Çalan telefonu ile hızla salona koşup telefonunu aldı ve evden çıktı. Chan bahçede arabayla onu bekliyordu, hızlıca evi kilitlemiş ve arabaya doğru ilerleyip içine oturmuştu.
"Selam," deyip ilk defa takım elbise ile gördüğü sevgilisine bakıp güldü. "Çok yakışıklı olmuşsun."
Chan geri geri arabayı bahçeden çıkarırken "Teşekkür ederim bebeğim," demiş ve eklemişti. "Yanına yakışmaya çalıştım."
"Yanıma fazlası ile yakışıyorsun canım."
Birbirlerine bakıp gülmeye başladıkları zaman Seungmin ona tav olmuş, ardından da uzanarak arabanın navigasyonuna düğünün yapılacağı mekanı girmişti. "Çok durmayız istersen," dedi açıklayarak. "Yakınlarda bir sahil var, oraya da geçeriz bir ara."
Chan bir yandan sıkılacağını düşünüyordu çünkü orada çocuklar yoktu ama Seungmin olduğu için de aynı şekilde sıkılmayacağından emindi. Sessizce başını sallarken camları açtı, klimadan çok dışarıdan gelen havayı seviyordu.

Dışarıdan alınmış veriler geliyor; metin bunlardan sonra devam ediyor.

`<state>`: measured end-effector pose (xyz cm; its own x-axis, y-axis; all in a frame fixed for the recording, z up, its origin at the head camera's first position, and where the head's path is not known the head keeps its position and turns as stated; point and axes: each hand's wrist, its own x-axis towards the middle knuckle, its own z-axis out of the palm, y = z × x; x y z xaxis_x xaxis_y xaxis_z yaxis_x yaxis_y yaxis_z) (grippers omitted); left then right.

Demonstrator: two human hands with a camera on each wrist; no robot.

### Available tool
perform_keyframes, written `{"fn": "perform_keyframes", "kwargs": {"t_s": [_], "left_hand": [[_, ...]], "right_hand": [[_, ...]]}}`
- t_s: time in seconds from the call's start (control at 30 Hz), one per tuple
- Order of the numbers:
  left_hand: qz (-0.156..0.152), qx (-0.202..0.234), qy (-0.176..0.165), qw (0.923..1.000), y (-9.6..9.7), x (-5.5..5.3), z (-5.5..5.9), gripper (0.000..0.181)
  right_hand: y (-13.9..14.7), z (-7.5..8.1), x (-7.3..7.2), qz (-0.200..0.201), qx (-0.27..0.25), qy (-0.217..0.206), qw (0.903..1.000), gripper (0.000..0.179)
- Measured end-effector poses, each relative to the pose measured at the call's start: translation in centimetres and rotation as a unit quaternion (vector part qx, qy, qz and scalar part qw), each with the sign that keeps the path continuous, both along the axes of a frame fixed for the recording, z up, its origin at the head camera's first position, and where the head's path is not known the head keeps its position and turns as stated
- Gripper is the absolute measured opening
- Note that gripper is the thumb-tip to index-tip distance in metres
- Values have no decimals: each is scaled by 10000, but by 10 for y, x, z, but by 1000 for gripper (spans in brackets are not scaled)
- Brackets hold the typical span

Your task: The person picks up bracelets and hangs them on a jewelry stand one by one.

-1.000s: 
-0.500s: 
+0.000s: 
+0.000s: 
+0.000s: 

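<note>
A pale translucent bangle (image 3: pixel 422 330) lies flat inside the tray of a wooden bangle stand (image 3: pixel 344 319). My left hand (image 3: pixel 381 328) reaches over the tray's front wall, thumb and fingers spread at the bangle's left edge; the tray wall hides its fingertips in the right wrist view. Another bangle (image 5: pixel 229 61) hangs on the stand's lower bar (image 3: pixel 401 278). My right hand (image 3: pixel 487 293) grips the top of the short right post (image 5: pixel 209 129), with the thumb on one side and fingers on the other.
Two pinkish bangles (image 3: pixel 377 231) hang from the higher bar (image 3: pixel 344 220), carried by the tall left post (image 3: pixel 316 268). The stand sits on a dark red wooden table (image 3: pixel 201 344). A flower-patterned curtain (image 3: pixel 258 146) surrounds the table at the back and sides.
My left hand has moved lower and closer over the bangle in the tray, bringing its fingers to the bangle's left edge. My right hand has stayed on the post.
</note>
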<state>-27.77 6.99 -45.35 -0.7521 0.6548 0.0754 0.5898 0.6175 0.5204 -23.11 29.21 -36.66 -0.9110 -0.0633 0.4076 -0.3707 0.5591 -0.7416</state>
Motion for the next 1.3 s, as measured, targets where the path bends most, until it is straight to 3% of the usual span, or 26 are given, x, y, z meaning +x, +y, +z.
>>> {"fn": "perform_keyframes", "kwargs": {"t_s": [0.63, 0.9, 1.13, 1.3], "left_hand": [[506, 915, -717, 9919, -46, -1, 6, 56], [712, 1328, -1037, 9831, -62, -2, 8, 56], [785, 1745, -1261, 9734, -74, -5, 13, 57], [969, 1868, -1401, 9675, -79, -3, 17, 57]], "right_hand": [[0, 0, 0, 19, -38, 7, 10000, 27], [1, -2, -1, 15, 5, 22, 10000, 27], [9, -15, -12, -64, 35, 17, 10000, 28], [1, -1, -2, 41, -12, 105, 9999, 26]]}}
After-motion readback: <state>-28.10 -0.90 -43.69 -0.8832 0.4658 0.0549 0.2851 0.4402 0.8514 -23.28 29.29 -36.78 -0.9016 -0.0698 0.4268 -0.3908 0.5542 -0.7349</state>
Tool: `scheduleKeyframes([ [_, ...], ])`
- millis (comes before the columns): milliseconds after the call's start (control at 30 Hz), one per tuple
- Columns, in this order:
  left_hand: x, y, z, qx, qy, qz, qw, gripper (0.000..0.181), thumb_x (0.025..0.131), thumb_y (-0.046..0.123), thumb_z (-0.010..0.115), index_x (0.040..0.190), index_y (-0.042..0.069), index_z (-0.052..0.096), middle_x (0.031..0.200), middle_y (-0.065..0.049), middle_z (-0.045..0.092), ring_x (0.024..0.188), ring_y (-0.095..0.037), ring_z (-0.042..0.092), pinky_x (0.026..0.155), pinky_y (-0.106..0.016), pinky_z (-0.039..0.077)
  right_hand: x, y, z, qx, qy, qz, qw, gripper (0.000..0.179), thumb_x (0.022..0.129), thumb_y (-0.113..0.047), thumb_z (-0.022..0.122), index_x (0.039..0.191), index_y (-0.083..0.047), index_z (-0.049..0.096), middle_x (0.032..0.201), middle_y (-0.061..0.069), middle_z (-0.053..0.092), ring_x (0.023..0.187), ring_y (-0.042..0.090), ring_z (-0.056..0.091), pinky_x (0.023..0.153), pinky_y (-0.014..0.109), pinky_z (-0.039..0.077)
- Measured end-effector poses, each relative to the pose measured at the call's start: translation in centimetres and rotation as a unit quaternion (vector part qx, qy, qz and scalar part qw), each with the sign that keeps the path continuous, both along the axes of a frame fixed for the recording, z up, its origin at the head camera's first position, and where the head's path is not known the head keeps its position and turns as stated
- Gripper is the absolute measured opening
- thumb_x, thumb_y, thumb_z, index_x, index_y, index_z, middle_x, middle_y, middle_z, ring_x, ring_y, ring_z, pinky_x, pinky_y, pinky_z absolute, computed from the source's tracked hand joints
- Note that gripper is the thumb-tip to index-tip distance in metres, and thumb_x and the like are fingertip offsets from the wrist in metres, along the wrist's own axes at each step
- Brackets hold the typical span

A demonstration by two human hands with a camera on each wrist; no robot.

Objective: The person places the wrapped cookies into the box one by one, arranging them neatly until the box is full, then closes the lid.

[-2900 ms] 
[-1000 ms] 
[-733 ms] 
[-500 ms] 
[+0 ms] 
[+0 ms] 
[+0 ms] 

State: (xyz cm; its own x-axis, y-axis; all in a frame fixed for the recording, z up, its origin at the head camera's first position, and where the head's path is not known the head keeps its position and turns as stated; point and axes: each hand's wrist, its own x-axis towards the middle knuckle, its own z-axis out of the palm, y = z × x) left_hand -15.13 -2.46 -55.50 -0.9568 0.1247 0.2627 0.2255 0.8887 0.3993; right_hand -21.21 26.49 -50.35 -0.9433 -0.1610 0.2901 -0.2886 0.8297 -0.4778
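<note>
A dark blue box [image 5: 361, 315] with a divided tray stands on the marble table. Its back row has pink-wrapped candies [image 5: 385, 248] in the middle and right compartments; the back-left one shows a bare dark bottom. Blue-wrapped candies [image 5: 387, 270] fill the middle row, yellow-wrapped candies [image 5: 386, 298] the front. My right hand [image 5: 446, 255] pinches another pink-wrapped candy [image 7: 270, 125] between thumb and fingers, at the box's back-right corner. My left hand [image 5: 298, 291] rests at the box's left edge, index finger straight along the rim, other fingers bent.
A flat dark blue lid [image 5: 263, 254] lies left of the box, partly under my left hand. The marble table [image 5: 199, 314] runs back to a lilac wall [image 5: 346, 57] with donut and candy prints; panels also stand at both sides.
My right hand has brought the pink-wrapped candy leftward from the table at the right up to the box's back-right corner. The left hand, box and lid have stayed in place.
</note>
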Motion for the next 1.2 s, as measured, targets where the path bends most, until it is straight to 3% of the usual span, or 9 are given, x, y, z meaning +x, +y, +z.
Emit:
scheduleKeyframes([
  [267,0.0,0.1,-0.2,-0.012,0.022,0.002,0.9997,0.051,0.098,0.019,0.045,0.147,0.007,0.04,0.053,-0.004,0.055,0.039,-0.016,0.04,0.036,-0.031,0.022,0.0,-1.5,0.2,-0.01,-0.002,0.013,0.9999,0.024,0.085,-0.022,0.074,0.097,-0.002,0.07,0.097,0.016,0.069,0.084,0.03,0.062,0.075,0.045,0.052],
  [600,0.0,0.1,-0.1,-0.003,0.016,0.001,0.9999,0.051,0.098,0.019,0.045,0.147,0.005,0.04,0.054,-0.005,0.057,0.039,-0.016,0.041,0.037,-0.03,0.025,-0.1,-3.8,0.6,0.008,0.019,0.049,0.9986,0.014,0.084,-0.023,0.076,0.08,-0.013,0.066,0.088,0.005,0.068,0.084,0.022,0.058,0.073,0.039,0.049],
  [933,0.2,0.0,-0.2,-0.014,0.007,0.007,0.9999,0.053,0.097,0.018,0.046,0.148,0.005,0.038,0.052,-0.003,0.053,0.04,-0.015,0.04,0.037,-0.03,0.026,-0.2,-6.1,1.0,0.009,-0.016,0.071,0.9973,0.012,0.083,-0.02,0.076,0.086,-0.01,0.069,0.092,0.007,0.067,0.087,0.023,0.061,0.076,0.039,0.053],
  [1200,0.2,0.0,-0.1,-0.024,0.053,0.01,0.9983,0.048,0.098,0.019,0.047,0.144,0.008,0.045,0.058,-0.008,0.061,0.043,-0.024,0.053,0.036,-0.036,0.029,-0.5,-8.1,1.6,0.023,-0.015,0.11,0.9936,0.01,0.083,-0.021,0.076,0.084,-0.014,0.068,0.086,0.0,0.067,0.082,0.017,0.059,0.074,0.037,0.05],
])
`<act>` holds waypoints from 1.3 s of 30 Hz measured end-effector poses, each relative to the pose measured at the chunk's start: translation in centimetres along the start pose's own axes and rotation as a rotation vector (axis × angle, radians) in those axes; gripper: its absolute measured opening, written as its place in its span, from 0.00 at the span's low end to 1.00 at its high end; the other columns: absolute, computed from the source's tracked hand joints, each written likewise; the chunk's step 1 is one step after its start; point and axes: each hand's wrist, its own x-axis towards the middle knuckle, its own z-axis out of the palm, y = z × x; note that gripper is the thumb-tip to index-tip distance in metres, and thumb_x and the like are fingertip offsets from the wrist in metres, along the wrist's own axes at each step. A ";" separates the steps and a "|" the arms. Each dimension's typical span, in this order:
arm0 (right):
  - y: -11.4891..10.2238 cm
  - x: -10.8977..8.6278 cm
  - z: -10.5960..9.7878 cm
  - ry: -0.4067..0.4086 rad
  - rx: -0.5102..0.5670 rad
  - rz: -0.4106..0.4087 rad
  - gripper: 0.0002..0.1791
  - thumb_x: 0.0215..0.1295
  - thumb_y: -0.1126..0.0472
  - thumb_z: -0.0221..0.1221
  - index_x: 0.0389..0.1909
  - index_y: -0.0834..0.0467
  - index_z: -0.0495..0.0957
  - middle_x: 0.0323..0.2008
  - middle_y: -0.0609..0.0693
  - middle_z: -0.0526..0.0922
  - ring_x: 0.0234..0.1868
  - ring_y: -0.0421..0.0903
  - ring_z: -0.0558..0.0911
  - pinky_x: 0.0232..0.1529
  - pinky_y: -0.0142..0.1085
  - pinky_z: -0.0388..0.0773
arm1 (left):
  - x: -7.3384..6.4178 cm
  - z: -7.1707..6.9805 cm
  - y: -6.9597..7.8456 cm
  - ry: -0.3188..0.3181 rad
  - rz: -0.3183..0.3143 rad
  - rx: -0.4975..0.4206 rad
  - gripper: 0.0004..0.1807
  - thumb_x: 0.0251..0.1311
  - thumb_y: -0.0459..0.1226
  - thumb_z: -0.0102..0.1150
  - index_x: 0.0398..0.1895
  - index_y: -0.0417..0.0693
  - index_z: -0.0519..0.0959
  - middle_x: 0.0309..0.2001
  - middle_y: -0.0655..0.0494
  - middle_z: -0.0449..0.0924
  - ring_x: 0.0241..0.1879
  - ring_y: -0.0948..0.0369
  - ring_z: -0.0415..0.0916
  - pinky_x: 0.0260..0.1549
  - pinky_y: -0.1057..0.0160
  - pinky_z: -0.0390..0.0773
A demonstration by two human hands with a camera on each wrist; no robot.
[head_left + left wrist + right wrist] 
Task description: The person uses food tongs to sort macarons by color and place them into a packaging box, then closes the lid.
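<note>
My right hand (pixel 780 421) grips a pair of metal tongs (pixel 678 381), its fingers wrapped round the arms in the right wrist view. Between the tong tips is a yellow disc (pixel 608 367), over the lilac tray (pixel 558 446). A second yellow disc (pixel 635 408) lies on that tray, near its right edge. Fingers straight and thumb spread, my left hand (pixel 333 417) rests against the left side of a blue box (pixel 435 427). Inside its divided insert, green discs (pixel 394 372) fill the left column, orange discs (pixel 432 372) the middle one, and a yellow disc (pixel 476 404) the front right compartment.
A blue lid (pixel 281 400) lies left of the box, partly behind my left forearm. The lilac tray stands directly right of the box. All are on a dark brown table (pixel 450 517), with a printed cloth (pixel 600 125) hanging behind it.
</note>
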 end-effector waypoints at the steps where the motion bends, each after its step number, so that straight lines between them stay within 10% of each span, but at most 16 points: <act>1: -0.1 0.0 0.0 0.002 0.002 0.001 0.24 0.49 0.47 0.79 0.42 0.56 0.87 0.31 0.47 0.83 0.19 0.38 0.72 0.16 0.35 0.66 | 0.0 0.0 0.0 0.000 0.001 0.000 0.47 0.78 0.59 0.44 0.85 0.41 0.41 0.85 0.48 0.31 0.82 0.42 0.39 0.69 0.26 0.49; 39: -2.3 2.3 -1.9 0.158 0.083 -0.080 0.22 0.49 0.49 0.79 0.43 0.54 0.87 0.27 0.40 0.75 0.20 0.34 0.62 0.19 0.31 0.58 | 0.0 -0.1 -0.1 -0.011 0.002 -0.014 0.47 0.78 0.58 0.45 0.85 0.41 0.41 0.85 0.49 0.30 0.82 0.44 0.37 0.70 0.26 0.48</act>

"Yaz geldi," diyerek ona baktı Seungmin. "Birkaç gün sonra tüm üniversiteler tatile girecek. Felix, Norveç'e gidecekmiş? Sen?"
Chan kısa bir bakış attı. "Sen hangi cevabı duymak istiyorsun, ona göre düşüneceğim çünkü."
"Gitmek istiyorsan gitmelisin."
"Elimdeki projeyi önceden bitirdiğim için önümde bir aylık boş bir zamanım var aslında," deyip uzun zamandır düşündüğü şeyi paylaştı onunla. "Bu benim için güzel bir fırsat, artık çalıştığım için kolay kolay böyle izinler bulamam. Gitmek istiyorum."
"Hayatım, o zaman gitmelisin. Birazcık burnum özlemden sürtecek ama yapacak bir şey yok, Norveç'i ne kadar çok sevdiğini biliyorum, biraz özlem gidermek senin de hakkın. Ben de annemlerin yanına gideceğim."
"Baban beni hala geriyor."
Chan'dan gelen cümle ile Seungmin kahkaha atarken arkasına yaslammıştı. Chan Kore'ye geldiği ilk vakitler ailesi ile tanışmıştı zaten ama babası onu sevmesine rağmen Chan gerilmeden duramıyordu.
"Korkma artık adamdan," deyip kıkırdadı. "Sevdi zaten seni, boşa geriliyorsun."
"Psikolojik belki de. Bilmiyorum, konuyu kapatabilir miyiz terlemeye başladım."
"Peki peki."
O eğlenerek susarken Chan da gülmüş ve birkaç dakika sonra düğün yerine gelmişlerdi. Arabayı otoparka park ettikten sonra indi ve Seungmin'in ona uzattığı eli tutarak ilerlemeye başladı.
İçeri girdikleri zaman etraf kalabalıktı, Seungmin "Voah," diyerek bir masaya oturarak etrafa baktı. "Lisedekiler ne kadar çok değişmiş. Vay canına."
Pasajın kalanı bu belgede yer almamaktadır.